You got some great answers from the vast experience of guys above , like John de Witt and the Long Shot. These guys are knowledgable, and have it down real well.
Unfortunately --- I think the long and short of it is -- it's never really going to ever really "pay back", unless you are going to be "normally" shooting 15 or 20 boxes of ammo a year. It's not meant in any derogatory way --- it is just "to make it pay back" --- you have to shoot a lot of ammo.
If you wouldn't "normally" shoot more than 5 boxes a year ($100/ yr+), then it would probably take you at least 10 years to get your "original investment" back. If you get into reloading, then to justify your "investment", you feel obligated to shoot several hundred rounds. It's kind of like the more shells that I reload and shoot -- then the faster my investment pays off.
But the "potential" reality is --- if you didn't have the reloading equipment -- you probably wouldn't be shooting more than 100 rounds a year ($100 or so).
There are other reasons to reload besides "cost savings":
1) I bought a just bunch of reloading equipment, but a box of my favorite cartridges -- the .300 Weatherby, and .300 Rem Ultramag -- are $60 to $80 a box. The more expensive the round (yours are $1 each, mine cost $4 each) the more rational the decision to reload becomes.
2) The cartridges you reload will likely be better and more accurate that factory ammo. But it is only an real advantage, if your groupings being 1/2" better, actually has a significant usefulness. For the annual deer hunt, and getting shots at 100 yards -- the 1/2" better group will not really be a great advantage.
3) The "real reason" I bought the reloading equipment --- Liberal Politics !! I live in California where they want to get your address and thumbprints and ID when you buy ammo. The Moron in the WhiteHouse (I will likely now get reported to Whitehouse.gov) will likely somehow try to stop ammo purchases buy putting a BIG 500% tax on ammo, or buying up all of the primers for military use, or somehow try to ban ammo sales. I am not letting him get "control" of my guns. If I have brass, bullets and powder, etc. --- he will never control my guns by controlling the ammo. Maybe my reloading investment never pays back --- it doesn't have to. What mattered to me more importantly --- the slickster in the WhiteHouse will never be able to keep ammo out of my hands now.

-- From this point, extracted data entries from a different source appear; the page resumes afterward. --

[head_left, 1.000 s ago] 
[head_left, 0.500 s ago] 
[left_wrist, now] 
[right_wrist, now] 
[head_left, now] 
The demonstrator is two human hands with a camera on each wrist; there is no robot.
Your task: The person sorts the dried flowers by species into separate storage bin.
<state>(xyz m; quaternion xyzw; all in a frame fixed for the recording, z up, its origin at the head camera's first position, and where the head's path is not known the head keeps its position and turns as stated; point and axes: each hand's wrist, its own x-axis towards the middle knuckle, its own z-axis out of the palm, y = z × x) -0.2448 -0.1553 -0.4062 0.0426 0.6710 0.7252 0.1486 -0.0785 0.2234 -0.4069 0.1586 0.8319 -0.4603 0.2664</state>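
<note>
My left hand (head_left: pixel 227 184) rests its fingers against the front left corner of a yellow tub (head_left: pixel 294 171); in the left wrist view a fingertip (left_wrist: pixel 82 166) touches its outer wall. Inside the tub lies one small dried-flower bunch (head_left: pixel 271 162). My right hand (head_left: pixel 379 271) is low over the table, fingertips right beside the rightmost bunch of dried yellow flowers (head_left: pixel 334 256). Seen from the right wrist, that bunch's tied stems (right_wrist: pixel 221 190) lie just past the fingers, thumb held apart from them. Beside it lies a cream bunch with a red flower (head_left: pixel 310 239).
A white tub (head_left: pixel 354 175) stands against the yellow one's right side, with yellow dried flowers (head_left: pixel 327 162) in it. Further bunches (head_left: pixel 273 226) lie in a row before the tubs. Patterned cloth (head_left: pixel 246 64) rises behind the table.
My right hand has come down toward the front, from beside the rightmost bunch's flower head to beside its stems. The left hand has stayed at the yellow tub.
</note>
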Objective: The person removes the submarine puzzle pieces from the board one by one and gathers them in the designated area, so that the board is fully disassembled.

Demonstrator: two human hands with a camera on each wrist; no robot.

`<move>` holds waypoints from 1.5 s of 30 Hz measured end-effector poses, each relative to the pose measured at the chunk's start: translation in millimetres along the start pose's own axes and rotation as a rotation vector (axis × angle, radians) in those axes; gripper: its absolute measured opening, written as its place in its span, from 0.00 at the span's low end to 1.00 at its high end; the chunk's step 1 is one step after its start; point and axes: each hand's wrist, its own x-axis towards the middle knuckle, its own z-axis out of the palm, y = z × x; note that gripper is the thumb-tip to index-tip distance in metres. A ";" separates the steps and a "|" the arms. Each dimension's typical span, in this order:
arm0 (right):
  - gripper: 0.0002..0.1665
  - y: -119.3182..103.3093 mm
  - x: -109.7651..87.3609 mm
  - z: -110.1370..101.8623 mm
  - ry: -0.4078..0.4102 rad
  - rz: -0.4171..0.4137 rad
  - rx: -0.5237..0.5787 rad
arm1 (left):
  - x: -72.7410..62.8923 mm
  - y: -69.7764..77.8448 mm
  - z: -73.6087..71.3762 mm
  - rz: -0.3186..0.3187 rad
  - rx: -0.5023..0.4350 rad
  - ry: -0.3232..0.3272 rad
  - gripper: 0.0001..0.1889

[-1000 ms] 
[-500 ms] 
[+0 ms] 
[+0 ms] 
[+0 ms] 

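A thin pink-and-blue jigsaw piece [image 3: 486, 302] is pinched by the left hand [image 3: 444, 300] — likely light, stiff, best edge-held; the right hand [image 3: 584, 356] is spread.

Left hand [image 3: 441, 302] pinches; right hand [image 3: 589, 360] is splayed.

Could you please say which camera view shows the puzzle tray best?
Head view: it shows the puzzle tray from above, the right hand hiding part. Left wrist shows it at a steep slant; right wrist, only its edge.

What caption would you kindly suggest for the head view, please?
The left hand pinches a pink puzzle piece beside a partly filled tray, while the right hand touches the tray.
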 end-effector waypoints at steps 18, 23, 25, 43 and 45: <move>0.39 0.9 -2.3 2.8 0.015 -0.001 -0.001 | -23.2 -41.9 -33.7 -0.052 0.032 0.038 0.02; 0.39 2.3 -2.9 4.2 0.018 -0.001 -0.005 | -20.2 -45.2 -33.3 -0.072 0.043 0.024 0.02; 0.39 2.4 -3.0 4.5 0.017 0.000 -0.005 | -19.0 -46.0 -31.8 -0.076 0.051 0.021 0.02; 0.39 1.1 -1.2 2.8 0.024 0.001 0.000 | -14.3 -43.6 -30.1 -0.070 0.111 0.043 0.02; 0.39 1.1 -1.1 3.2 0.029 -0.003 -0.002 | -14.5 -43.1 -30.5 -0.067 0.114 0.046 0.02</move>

I control my own future now.
There are more advantages to reloading than "cost savings". If you would normally shoot 1000 rounds per year -- you will likely save money. Especially if you ammo/ cartridge is an expensive one -- .300 RUM, 458 Lott, 416 Magnum, etc. If not ........ maybe it doesn't pay back for years.
Your reloaded ammo will be more accurate than factory ammo. You can pick which specific ammo to "self manufacture", and you would never be "restricted" by government intervention in your 2nd Amendment Constitutional Rights.
Sorry, Guys, for the long-winded response.